Well, the Washington Post’s Erik Wemple found a few examples where Perry said hard work, but didn’t offer commentary about slave murals, or references to privilege:

* On Sept. 12, Harris-Perry played a clip of Democratic presidential candidate Hillary Rodham Clinton saying, “If we women stand together and fight together, we can make our country stronger, we can make our country fairer. We women are not afraid of hard work. And that’s good because we’ve got some hard work to do.”

* On Sept. 6, Harris-Perry, in a discussion about race and policing, said, “What I don’t want to miss is that policing is in fact actually hard work, and there are things that make policing a more dangerous or less dangerous job. And I guess, part of what I’m interested in is, what those sort of facts are, what actually makes it harder or more dangerous to be a police officer.”

* On Aug. 30, Harris-Perry addressed whether a work ethic was critical to the advancement of retired brain surgeon and Republican presidential candidate Ben Carson: “I don’t know whether or not he pulled himself up by his own bootstraps. My suggestion to be actually is that’s probably is not the full story,” said Harris-Perry. When challenged on that assertion, Harris-Perry defended, “I think that hard work is necessary but insufficient condition for success. Which is simply to say, must we work hard? Absolutely. But does hard work necessarily lead to success? No. And so I always want to think about the other side.”

* On Aug. 9, Harris-Perry interviewed actor O’Shea Jackson Jr. from “Straight Outta Compton.” Jackson said, “This is a big-time film that could make or break [producer F. Gary Gray]. He’s not going to just let it go to just appease his friends so they put me through the ringer and all that hard work is building confidence within me, if they needed me I’d do it again.”

* On May 30, Harris-Perry addressed the corruption scandal at FIFA and took this clip from organization President Sepp Blatter: “I will not allow the actions of a few to destroy the hard work and the integrity of the vast majority of those who work so hard for football.”
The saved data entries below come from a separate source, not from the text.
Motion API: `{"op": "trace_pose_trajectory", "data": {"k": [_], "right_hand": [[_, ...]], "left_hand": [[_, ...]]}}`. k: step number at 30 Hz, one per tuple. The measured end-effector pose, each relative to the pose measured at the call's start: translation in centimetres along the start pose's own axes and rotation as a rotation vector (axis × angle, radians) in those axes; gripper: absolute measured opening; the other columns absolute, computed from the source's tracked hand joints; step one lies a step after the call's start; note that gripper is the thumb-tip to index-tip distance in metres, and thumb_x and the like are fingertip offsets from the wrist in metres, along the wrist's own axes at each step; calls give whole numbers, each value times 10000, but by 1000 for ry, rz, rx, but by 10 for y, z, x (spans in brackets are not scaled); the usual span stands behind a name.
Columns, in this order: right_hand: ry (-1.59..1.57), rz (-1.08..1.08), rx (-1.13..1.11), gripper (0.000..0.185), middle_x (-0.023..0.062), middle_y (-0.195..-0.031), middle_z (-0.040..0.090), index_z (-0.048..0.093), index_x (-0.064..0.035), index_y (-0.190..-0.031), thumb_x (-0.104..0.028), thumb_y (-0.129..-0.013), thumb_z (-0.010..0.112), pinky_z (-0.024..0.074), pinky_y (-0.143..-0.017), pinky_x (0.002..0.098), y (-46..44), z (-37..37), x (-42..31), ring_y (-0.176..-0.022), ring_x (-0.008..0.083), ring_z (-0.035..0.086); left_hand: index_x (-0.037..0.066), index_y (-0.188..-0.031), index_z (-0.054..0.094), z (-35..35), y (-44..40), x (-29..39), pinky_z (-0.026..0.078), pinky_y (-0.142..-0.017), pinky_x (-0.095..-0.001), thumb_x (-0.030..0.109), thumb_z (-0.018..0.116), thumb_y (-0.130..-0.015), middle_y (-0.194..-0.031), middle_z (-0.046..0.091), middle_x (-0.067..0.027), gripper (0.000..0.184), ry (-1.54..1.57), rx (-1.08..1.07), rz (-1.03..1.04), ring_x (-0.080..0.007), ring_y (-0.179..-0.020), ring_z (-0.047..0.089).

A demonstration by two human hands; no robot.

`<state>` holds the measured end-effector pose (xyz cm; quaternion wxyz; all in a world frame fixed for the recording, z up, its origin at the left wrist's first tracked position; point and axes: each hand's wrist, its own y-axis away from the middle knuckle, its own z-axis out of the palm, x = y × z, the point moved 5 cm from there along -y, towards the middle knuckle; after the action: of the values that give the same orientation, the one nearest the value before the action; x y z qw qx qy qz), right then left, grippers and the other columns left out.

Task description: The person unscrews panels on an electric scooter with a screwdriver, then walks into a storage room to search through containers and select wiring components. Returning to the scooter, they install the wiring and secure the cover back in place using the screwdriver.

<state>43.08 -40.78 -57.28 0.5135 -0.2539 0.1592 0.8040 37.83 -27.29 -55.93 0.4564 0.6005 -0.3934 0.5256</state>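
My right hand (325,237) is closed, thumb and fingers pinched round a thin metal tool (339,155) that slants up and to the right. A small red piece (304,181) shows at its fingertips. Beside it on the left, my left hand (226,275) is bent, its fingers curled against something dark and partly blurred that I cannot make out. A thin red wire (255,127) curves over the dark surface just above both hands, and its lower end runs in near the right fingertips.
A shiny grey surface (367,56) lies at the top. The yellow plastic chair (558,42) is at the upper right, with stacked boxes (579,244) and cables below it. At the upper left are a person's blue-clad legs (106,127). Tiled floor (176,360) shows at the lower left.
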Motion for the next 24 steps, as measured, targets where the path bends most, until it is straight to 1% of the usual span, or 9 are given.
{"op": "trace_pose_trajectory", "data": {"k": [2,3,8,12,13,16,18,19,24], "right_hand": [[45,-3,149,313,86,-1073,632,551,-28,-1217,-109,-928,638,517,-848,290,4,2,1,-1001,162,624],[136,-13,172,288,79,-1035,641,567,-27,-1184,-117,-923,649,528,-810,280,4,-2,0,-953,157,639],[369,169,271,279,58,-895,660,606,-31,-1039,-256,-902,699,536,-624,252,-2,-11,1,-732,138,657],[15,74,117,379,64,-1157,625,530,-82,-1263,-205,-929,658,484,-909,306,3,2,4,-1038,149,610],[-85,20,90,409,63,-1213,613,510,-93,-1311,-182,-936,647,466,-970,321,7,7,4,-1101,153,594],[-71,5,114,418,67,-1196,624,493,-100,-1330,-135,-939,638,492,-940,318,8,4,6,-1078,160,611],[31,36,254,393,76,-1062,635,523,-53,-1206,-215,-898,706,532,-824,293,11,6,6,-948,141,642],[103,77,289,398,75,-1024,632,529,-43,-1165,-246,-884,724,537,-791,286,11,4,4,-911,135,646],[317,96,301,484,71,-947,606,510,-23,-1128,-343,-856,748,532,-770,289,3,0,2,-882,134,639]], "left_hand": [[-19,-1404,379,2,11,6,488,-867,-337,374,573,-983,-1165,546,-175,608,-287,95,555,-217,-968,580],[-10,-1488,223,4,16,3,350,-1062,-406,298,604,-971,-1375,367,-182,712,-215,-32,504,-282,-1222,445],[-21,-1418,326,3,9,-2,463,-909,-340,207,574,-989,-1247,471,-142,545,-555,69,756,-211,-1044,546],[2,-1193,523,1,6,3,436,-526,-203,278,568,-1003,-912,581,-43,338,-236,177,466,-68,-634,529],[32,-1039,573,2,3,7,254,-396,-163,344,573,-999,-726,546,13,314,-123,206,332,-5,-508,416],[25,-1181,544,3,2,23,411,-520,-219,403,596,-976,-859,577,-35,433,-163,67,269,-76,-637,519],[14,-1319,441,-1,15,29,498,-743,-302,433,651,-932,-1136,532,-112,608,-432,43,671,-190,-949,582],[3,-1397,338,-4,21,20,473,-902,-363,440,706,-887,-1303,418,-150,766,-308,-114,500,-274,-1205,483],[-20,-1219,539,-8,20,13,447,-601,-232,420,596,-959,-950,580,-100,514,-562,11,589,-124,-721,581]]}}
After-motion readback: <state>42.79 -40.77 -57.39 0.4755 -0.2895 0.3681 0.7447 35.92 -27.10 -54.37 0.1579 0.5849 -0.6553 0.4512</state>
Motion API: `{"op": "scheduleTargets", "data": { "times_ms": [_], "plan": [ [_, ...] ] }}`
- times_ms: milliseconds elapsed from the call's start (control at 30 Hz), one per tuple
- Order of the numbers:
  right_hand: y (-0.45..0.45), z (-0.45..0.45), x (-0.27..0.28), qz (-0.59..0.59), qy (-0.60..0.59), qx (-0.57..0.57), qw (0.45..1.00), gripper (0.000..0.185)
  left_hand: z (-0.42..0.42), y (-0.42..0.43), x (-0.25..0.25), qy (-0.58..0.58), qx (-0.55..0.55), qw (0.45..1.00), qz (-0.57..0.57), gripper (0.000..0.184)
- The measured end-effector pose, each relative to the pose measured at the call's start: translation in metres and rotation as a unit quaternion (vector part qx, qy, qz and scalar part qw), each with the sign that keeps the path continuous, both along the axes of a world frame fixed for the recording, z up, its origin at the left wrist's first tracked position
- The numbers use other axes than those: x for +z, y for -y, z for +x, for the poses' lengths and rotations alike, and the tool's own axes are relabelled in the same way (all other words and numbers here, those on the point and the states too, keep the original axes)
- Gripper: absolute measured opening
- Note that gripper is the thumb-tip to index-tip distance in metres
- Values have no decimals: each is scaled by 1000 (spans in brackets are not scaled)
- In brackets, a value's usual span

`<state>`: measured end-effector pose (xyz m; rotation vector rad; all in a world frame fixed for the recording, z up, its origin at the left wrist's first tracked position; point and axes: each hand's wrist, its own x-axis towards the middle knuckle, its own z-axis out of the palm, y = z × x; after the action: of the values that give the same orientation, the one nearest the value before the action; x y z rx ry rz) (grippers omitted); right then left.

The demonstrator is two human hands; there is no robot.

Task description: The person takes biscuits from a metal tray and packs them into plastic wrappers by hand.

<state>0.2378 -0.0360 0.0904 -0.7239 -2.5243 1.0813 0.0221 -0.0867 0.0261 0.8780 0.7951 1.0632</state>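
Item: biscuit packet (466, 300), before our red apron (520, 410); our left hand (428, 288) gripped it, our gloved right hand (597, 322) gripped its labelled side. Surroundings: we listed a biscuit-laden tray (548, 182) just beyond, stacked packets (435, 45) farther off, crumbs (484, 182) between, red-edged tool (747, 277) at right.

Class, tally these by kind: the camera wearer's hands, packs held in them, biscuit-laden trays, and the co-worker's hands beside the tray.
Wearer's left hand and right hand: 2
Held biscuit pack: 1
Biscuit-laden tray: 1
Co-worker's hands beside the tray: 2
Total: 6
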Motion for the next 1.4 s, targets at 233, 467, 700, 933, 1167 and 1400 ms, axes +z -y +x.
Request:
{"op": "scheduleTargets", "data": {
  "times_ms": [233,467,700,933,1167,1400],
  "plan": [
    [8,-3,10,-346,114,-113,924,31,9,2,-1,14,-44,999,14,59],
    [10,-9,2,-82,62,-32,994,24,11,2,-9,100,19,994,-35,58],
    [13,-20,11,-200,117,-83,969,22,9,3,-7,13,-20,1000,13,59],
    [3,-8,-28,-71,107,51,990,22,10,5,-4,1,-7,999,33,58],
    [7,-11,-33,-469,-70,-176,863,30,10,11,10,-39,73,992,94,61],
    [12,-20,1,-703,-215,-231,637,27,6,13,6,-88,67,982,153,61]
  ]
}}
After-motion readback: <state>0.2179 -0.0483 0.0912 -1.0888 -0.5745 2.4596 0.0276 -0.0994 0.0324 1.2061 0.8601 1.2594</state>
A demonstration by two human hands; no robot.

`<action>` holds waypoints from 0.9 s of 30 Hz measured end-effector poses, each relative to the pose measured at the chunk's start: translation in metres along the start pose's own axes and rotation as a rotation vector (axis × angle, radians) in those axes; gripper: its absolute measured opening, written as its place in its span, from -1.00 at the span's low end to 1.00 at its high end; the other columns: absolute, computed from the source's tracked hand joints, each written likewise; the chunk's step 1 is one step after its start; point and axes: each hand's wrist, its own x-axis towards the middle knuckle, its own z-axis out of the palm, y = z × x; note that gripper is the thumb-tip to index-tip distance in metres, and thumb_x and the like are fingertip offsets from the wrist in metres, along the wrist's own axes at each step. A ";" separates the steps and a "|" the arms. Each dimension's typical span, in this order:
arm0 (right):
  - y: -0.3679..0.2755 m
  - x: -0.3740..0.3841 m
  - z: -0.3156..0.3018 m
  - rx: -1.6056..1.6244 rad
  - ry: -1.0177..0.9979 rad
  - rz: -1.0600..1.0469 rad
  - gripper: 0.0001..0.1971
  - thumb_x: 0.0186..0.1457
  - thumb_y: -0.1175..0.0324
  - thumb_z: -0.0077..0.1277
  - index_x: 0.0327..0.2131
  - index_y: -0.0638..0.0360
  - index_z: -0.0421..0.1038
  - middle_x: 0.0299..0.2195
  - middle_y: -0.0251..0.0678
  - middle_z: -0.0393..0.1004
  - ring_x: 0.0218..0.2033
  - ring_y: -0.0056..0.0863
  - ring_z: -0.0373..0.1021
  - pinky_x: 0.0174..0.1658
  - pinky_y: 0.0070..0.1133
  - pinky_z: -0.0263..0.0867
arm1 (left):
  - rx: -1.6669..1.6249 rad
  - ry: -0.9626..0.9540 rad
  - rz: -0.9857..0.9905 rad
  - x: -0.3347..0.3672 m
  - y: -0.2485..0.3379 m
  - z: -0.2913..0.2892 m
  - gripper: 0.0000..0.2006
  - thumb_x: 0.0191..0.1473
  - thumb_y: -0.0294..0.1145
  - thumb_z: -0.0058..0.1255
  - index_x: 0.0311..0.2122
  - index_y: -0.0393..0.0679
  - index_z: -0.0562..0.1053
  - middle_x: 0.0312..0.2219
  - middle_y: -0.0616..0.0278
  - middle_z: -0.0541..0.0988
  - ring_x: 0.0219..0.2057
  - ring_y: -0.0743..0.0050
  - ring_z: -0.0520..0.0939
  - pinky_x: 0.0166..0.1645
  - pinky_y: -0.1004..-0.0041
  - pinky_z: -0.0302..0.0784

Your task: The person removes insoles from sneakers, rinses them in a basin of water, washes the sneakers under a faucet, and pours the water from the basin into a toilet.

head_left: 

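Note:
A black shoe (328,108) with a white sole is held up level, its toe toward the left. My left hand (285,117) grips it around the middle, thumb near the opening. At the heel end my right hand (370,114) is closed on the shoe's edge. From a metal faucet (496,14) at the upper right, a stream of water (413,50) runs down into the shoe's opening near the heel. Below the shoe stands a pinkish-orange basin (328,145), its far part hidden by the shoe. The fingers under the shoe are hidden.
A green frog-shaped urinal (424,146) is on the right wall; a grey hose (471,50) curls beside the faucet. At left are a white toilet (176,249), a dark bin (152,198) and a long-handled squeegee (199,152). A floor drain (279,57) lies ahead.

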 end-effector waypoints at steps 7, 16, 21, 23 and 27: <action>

* On May 3, Harris-Perry highlighted the work of a Baltimore program in which teenagers serve as liaisons to the police. Addressing the youngsters, she said, “Thank you for the work that you are doing on the ground there. Stay safe, stay positive, and keep doing the hard work.”

* On Feb. 28, Harris-Perry focused on labor issues in Gov. Scott Walker’s Wisconsin, and interviewed a union activist who attacked the governor for his policies: “He should apologize to the hard-working men and women of Wisconsin.”

And, of course, Perry offered no comment to Wemple. He was able to get a response from Aguilar, who said, “I think she saw me as the conservative on the panel and she let me have it.”

Wemple also noted the double standard as well, writing “Until we get further word, we’ll have to trust the record: When folks who share Harris-Perry’s ideology reference hard work, they’re fine. When a guy who doesn’t share Harris-Perry’s ideology references a top Republican’s hard work, he’s not so fine.”

Yeah, that sounds about right concerning almost everything within liberal circles.